— Assignment —
Transcribe nothing except the lines below that run from the one with "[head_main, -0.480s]" to the one with "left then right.", ends included, and do not copy any picture.
(Records for the task)
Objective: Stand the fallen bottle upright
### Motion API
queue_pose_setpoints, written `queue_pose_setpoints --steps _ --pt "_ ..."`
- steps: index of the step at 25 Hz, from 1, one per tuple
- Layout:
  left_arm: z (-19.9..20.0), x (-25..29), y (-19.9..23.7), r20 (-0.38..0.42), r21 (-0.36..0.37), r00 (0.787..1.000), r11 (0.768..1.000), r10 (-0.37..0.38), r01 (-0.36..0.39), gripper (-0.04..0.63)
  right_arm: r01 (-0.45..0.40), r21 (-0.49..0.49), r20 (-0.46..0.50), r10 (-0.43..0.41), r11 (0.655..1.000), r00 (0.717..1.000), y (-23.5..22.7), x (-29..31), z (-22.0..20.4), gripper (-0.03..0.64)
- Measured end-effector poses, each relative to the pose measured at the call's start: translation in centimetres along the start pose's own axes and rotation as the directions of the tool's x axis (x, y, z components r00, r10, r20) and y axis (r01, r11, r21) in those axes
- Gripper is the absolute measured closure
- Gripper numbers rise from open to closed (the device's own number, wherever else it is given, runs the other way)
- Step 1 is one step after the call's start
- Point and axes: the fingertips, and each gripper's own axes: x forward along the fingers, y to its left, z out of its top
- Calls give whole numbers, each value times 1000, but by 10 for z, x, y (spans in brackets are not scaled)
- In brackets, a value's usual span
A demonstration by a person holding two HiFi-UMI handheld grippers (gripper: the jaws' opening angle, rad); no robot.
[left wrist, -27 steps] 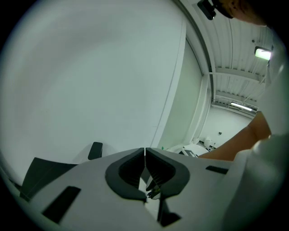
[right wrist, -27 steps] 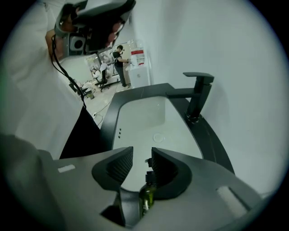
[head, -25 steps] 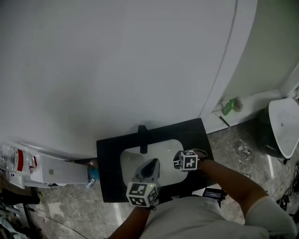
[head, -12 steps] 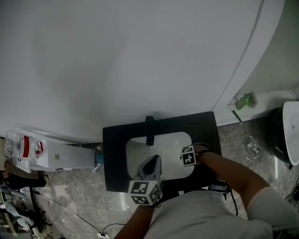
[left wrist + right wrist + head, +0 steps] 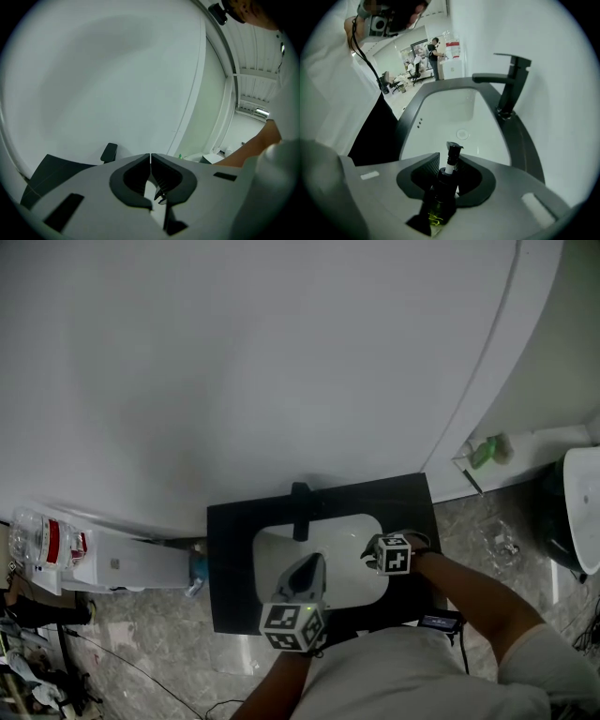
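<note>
At 9 o'clock from the black counter (image 5: 230,559) I see a white water dispenser (image 5: 122,568) with clear, red-labelled jugs (image 5: 47,540) on its far-left end. The counter holds a white basin (image 5: 342,535), where I see only its drain (image 5: 462,134). The black faucet (image 5: 300,510) stands at the basin's 12 o'clock edge.

My left gripper (image 5: 150,155) hangs over the basin's 6 o'clock rim with its jaws pressed together, tip to tip.

My right gripper (image 5: 450,160) sits at the basin's 3 o'clock edge, pointing steeply down. Its jaws are closing on a dark pump bottle (image 5: 443,187), which fills the gap between them, pads against its sides. The bottle lies along the gripper's line, its white neck and black pump head aimed toward the basin. Something yellow-green glints low in it; liquid or label, I cannot tell.

At 2 o'clock a green object (image 5: 485,452) rests on a white ledge, and a rounded white fixture (image 5: 583,512) stands at 3 o'clock.
</note>
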Motion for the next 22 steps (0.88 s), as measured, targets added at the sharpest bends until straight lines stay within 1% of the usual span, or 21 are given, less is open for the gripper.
queue_pose_setpoints --steps 2,4,9,12,15,20,22 --pt "4 4 -8 5 7 1000 1000 -27 27 586 62 42 51 -64 997 997 -5 -21 -1 522" --pt "8 8 -17 9 19 998 998 -57 57 586 122 92 92 -130 988 987 -8 -41 -5 523" --pt "21 15 -44 9 71 990 988 -138 137 586 244 216 149 -279 945 949 0 -79 -23 526" --pt "29 20 -65 0 105 980 975 -198 197 586 310 302 159 -368 901 916 13 -100 -40 526" --pt "33 26 -86 -15 140 967 957 -253 252 586 361 398 161 -452 843 877 21 -115 -62 526" --pt "33 33 -114 -42 178 947 931 -317 320 586 410 508 177 -557 758 811 32 -129 -88 525" --pt "32 33 -122 -50 188 941 922 -335 339 586 419 532 174 -580 736 796 36 -132 -93 523"
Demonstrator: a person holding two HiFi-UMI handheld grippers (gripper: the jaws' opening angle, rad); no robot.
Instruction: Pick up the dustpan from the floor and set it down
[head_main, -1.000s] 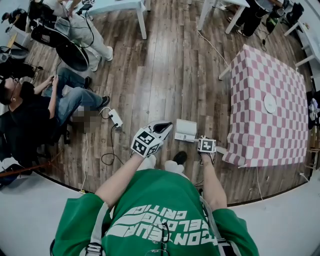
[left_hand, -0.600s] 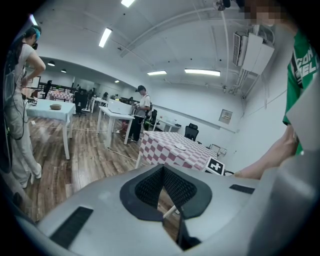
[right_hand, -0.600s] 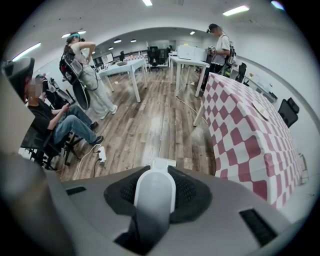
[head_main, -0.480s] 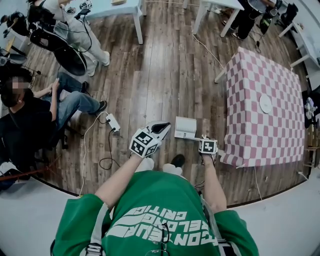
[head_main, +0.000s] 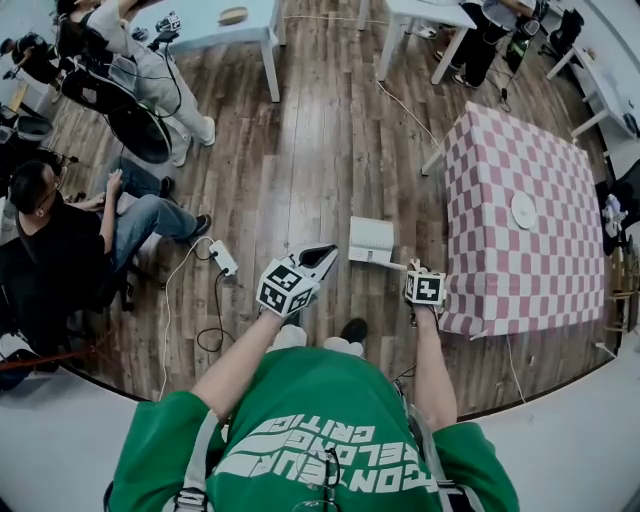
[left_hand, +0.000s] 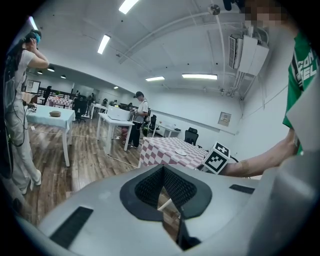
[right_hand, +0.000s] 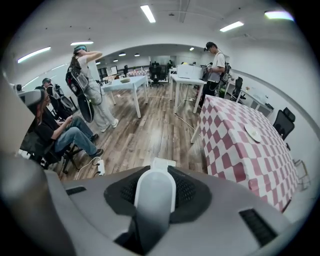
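Left forearm (head_main: 238, 352) and right forearm (head_main: 428, 350) reach forward; left gripper (head_main: 320, 257) fingers pressed together, empty; right gripper (head_main: 416, 276) tilts down, fingers clamping the dustpan handle (right_hand: 155, 192)

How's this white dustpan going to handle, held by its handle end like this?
Probably stiff: the dustpan sticks straight out from the right hand-held gripper without sagging. Likely light, thin plastic by its look. The smooth rounded handle might twist in the grip, so the dustpan could tilt.

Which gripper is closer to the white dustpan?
Right. The right gripper is clamped on the dustpan by its handle, so it touches it. In the head view, the left gripper is off to the dustpan's left, shut and not touching it.
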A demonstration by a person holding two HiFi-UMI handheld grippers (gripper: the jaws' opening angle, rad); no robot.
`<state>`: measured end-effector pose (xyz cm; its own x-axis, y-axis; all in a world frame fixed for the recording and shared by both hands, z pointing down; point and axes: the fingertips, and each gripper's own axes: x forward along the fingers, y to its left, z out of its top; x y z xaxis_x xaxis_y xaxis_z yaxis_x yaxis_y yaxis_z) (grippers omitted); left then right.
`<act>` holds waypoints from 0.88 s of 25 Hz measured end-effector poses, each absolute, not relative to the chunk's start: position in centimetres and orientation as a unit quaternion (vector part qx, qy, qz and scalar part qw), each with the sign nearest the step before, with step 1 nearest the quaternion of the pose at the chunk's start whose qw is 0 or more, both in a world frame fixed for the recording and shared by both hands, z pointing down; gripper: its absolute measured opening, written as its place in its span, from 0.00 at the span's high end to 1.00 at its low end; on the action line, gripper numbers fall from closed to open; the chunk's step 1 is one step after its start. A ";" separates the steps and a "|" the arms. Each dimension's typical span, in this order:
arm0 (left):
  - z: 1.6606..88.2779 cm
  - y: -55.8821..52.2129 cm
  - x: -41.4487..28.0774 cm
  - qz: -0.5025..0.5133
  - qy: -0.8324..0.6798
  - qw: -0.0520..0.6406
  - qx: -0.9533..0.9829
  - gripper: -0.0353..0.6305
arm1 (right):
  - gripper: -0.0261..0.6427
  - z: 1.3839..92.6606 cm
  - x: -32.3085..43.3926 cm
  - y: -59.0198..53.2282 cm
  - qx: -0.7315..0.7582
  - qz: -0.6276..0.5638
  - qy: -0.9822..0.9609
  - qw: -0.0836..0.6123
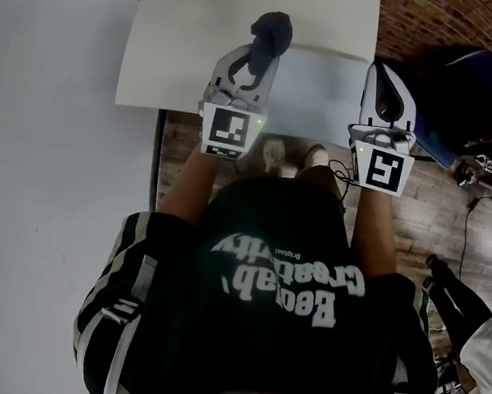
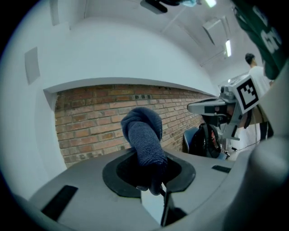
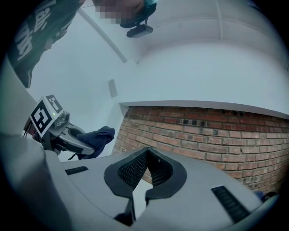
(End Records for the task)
— Output —
[head_main, -0.480s] 
[head_main, +0.000s] 
[left_hand, +0.000s] 
[right_hand, +0.000s] 
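Left forearm (head_main: 238, 352) and right forearm (head_main: 428, 350) reach forward; left gripper (head_main: 320, 257) fingers pressed together, empty; right gripper (head_main: 416, 276) tilts down, fingers clamping the dustpan handle (right_hand: 155, 192)

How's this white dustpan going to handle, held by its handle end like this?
Probably stiff: the dustpan sticks straight out from the right hand-held gripper without sagging. Likely light, thin plastic by its look. The smooth rounded handle might twist in the grip, so the dustpan could tilt.

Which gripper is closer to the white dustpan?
Right. The right gripper is clamped on the dustpan by its handle, so it touches it. In the head view, the left gripper is off to the dustpan's left, shut and not touching it.
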A demonstration by a person holding two HiFi-UMI handheld grippers (gripper: the jaws' opening angle, rad); no robot.
`<state>`: measured end-effector pose (xyz cm; its own x-axis, y-axis; all in a world frame fixed for the recording and shared by both hands, z pointing down; point and axes: the fingertips, and each gripper's own axes: x forward along the fingers, y to its left, z out of its top; x y z xaxis_x xaxis_y xaxis_z yaxis_x yaxis_y yaxis_z) (grippers omitted); left then right.

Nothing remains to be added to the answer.